Releases: meilisearch/charabia
Charabia v0.8.4
Changes
- Update Lindera to v0.27.1 for changing the UniDic download URL (#237) @mosuka
- Implement the CharNormalizer trait on the LowercaseNormalizer struct (#241) @Bradshaw
Thanks again to @Bradshaw, @ManyTheFish, @dependabot, @dependabot[bot], @meili-bors[bot], and @mosuka! 🎉
Charabia v0.8.3
Changes
- Remap the char map when lowercasing strings (#234) @Kerollmops
Thanks again to @Kerollmops, @dependabot, @dependabot[bot], @meili-bors[bot] ! 🎉
Charabia v0.8.2
Changes
- Update Lindera to 0.27.0 (#227) @mosuka
- Fix pre-segmenter when a string start by an uncategorized character (#231) @ManyTheFish
Thanks again to @ManyTheFish, @dependabot, @dependabot[bot], @meili-bors[bot], and @mosuka! 🎉
Charabia v0.8.1
Charabia v0.8.0
Changes
Main Changes
Add options to customize the Tokenizer's segmentation (#215)
A new separators
method has been added to the TokenizerBuilder
allowing to customize the separators that will be used to segment a text:
use charabia::TokenizerBuilder;
// create the builder.
let mut builder = TokenizerBuilder::default();
// create a custom list of separators.
let separators = [" ", ", ", ". ", "?", "!"];
//configure separators.
builder.separators(&separators);
// build the tokenizer passing the text to tokenize.

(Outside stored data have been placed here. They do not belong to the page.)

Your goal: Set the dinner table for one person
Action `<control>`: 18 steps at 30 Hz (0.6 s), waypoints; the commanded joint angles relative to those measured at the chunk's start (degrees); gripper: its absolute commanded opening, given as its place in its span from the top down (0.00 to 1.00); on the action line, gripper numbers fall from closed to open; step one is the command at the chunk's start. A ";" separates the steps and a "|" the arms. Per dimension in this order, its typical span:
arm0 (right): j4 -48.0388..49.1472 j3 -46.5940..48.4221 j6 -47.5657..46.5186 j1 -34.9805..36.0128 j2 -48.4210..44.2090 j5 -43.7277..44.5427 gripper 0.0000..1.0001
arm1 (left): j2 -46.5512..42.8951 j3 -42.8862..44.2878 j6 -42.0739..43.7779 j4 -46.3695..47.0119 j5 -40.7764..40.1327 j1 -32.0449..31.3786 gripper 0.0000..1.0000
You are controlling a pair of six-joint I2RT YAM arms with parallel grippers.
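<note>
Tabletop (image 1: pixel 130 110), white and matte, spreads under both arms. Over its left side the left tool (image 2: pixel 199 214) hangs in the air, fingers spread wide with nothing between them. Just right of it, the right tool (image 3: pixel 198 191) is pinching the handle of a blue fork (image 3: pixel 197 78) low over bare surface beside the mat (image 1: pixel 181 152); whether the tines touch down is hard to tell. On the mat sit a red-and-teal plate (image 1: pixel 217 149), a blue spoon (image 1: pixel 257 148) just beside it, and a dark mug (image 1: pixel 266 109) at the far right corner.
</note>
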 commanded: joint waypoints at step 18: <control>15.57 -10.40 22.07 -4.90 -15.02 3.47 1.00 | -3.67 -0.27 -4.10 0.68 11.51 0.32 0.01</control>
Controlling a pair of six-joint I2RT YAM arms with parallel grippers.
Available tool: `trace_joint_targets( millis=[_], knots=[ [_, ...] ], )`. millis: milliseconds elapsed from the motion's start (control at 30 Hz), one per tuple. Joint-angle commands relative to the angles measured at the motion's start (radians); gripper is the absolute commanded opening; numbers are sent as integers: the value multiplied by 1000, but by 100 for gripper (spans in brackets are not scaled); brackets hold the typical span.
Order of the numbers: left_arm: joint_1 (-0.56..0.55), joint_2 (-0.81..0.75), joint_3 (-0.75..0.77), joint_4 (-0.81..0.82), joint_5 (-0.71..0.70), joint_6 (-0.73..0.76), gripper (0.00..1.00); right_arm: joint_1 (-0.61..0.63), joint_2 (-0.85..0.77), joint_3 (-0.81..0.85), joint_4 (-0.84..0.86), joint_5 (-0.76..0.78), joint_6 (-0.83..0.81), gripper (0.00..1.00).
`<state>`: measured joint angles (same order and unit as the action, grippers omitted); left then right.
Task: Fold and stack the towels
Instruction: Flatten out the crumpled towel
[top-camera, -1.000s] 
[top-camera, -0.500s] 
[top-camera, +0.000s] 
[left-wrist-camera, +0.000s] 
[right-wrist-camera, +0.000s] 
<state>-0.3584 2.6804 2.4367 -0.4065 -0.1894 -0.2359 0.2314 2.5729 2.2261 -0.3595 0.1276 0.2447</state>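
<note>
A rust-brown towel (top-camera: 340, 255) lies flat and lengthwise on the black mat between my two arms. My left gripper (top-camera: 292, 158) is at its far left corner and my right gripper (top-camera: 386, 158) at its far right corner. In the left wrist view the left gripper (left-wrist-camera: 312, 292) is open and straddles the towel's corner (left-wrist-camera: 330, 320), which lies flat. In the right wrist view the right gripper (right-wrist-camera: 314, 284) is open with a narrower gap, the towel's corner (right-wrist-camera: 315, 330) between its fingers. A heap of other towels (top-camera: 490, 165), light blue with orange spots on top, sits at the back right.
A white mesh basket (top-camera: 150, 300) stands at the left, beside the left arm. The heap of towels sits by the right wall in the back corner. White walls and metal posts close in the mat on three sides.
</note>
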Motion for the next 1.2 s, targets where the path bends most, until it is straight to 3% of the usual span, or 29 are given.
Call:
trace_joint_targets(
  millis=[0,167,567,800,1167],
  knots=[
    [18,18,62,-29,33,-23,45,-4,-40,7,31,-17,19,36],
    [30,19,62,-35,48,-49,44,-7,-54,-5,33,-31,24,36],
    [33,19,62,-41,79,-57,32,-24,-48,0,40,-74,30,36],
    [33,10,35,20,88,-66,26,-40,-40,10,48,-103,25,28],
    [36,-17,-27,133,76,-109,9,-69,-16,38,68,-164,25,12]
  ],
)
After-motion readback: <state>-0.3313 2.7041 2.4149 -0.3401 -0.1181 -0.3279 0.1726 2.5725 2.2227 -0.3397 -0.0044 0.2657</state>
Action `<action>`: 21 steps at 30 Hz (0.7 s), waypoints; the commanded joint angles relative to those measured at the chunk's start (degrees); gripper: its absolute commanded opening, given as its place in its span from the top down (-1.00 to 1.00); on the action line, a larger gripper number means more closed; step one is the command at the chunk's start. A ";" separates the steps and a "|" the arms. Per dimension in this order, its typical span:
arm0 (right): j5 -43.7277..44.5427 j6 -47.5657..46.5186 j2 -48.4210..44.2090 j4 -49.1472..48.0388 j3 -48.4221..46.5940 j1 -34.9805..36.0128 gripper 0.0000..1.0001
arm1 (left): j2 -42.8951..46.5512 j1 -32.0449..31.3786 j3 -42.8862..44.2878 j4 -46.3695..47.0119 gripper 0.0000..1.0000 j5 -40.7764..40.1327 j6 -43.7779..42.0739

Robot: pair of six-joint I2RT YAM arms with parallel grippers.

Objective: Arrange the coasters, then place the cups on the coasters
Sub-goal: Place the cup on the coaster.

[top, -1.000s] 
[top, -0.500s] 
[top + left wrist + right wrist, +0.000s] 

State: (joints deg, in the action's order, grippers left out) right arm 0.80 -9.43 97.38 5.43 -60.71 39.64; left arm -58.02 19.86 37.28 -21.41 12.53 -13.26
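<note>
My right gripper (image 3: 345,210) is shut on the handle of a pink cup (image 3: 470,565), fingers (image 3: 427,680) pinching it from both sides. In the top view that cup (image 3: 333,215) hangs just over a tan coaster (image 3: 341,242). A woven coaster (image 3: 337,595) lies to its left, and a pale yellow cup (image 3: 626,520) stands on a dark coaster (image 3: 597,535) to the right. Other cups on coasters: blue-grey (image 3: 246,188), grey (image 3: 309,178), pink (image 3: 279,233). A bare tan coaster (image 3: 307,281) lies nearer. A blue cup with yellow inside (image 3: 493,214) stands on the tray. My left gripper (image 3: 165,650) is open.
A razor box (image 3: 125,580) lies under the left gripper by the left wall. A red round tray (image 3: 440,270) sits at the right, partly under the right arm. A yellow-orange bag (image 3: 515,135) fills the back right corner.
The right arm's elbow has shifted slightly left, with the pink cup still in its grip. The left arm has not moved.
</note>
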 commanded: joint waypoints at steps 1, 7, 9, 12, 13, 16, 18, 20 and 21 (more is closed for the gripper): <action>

let tokenizer = builder.build();
// text to tokenize.
let orig = "The quick (\"brown\") fox can't jump 32.3 feet, right? Brr, it's 29.3°F!";
let output: Vec<_> = tokenizer.segment_str(orig).collect();
assert_eq!(
&output,
&["The", " ", "quick", " ", "(\"brown\")", " ", "fox", " ", "can't", " ", "jump", " ", "32.3", " ", "feet", ", ", "right", "?", " ", "Brr", ", ", "it's", " ", "29.3°F", "!"]
);
A new words_dict
method has been added to the TokenizerBuilder
allowing to override the segmentation over some words:
use charabia::TokenizerBuilder;
// create the builder.
let mut builder = TokenizerBuilder::default();
// create a custom list of words.
let words = ["J. R. R.", "Dr.", "J. K."];
//configure words.
builder.words_dict(&words);
// build the tokenizer passing the text to tokenize.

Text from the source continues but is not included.